Farm Bill Expires

The Farm Bill expired on Sunday, Sept. 30, leaving several agricultural, environmental and nutrition programs and initiatives in limbo. The Federal Crop Insurance Program (FCIP), however, is permanent by statute and will continue even though the Farm Bill expired.

In June, the U.S. House of Representatives passed the “Agriculture and Nutrition Act” by Rep. Mike Conaway (R-Texas), and the U.S. Senate passed its version of the Farm Bill, the “Agricultural Improvement Act,” by Sens. Pat Roberts (R-Kansas) and Debbie Stabenow (D-Michigan). Of note for Big “I” members, neither bill contains cuts to the FCIP after strong advocacy by the Big “I” against any cuts.

However, the bills significantly differ on several issues and are currently going through a process called “conference.” During conference, a committee of senior members of Congress work to draft a compromise bill that both chambers can accept. Both the House and the Senate must eventually pass identical legislation to present the bill to President Trump.

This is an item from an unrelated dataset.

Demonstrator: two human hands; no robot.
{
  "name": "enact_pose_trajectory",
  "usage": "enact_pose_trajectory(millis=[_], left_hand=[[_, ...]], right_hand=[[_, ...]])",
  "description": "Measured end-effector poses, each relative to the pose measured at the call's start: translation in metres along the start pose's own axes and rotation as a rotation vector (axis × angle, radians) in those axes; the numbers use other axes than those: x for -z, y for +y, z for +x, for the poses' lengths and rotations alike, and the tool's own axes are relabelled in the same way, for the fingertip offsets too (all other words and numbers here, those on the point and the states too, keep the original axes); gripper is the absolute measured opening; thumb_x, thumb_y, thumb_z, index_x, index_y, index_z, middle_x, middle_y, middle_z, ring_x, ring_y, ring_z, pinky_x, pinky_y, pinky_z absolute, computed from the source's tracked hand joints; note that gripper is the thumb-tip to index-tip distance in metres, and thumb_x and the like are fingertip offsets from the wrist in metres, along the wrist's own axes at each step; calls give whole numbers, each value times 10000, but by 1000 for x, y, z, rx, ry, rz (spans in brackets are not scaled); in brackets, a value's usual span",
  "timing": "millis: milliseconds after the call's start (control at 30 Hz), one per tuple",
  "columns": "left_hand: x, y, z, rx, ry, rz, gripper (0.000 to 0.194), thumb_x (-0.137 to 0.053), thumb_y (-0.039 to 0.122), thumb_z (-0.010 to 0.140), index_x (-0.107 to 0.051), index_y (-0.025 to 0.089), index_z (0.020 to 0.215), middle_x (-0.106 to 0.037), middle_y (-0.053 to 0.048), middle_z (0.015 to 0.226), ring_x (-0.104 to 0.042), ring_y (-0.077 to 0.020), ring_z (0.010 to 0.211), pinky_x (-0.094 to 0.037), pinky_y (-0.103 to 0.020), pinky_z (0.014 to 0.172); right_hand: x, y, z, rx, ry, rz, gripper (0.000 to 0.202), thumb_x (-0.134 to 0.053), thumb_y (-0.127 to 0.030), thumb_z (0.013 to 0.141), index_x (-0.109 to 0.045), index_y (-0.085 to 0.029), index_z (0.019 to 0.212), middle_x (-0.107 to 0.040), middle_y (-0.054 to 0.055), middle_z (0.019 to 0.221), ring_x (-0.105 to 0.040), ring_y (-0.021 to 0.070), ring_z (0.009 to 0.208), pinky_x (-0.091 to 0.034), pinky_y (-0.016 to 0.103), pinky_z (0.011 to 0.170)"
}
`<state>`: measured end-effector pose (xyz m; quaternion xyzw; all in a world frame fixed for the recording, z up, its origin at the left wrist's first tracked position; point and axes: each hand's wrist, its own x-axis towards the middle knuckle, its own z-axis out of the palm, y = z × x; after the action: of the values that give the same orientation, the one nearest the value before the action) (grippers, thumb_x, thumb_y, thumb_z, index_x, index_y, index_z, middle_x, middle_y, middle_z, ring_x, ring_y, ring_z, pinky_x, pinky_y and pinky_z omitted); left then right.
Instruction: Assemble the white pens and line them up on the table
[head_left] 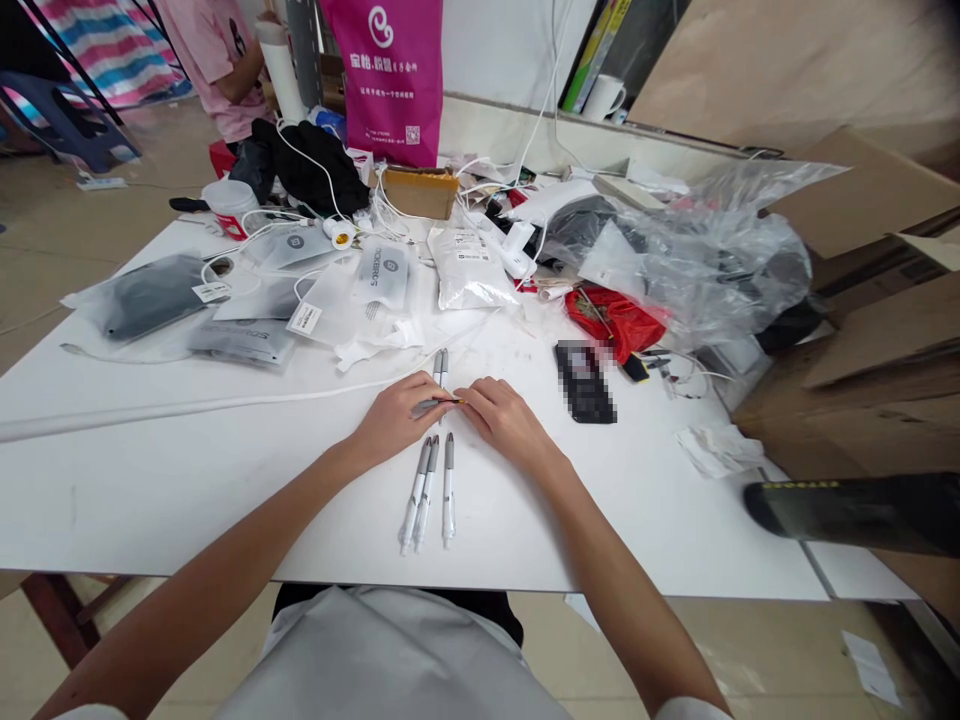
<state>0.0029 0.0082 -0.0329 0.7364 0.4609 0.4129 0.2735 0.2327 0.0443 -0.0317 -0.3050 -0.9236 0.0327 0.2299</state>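
Note:
My left hand [396, 413] is closed around a pen [426, 405], whose grey grip section shows between the fingers. From it a thin dark piece with a yellowish end, which looks like a refill, reaches towards my right hand [504, 418]. The fingertips of that hand are pinched together at this end. Two white pens lie side by side nearer me, a left one [415, 497] and a middle one [427, 495], with a third pen [448, 492] slightly apart to the right. Beyond my hands lie more grey-and-white pens [441, 366], partly hidden by my fingers.
A phone-like black object [585, 385], blurred, lies right of my hands. Frosted packets [382, 275], a white parcel bag [469, 268], cables and a red bag [615, 322] crowd the table's back. Cardboard boxes [885, 370] and a dark cylinder [847, 510] are at the right.

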Motion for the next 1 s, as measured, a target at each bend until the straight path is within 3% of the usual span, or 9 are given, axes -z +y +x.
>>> enact_pose_trajectory(millis=[200,433,567,667,767,867,1000], left_hand=[[4,3,3,60,31,-23,177,-661,374,1037,-784,247,1031,-743,-65,985,-699,-213,911,-529,-319,803],[2,0,2,35,5,2,172,-648,361,1046,-775,245,1049,-741,-62,1006,-693,-206,908,-517,-315,804],[2,-4,1,9,-33,27,209,-590,354,1080,-754,261,1171,-770,-51,1061,-699,-201,922,-515,-320,826],[2,-9,1,-31,-55,89,242,-545,319,1098,-736,259,1232,-789,-58,1124,-715,-227,1002,-518,-360,913],[2,-10,0,-103,-75,129,286,-490,309,1115,-723,244,1268,-776,-86,1138,-709,-252,1026,-515,-406,961],[1,-5,-2,-140,-103,85,334,-430,323,1137,-687,240,1335,-735,-100,1100,-686,-240,988,-518,-387,926],[1,5,-4,-100,-98,-5,339,-428,378,1145,-668,243,1343,-690,-80,1031,-632,-195,840,-496,-330,811]], right_hand=[[8,-1,-1,-128,73,153,188,-444,-260,1132,-596,-227,1238,-679,131,1108,-634,271,1006,-529,412,859],[8,6,-1,-74,19,-9,278,-472,-320,1134,-685,-239,1294,-710,110,1021,-641,240,891,-503,390,777],[8,3,-2,-28,59,35,392,-469,-222,1109,-613,-266,1472,-680,140,1175,-656,245,995,-558,416,859],[11,1,-3,-25,64,76,448,-450,-173,1098,-599,-303,1500,-670,138,1250,-684,227,993,-590,398,837],[13,-4,-3,-90,118,220,340,-539,-245,1097,-653,-312,1411,-736,95,1202,-730,209,943,-612,358,766],[16,-11,-1,-207,249,440,168,-705,-339,1032,-719,-290,1192,-777,54,1075,-744,196,868,-624,337,703],[18,-20,5,-304,428,757,273,-830,-361,942,-675,-275,1150,-788,44,1076,-782,210,939,-674,378,803]])
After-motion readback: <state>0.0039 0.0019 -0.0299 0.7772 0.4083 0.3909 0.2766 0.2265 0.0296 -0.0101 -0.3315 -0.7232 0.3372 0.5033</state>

While members of Congress were appointed to the conference committee in July and early August, a final bill has yet to head to President Trump’s desk. Because some of the differences between the bills are contentious, the process for reconciling them has thus far proven difficult.

With midterm elections around the corner, Congress will be unable to take any formal action on the Farm Bill before mid-November. Nonetheless, efforts to push the 2018 Farm Bill across the finish line are expected to continue in earnest during the lame-duck Congress which will occur between the election and the new year. 

As the process moves forward, the Big “I” will continue to update members on the status of the Farm Bill and its impact on the FCIP.

Jennifer Webb is Big “I” federal government affairs counsel.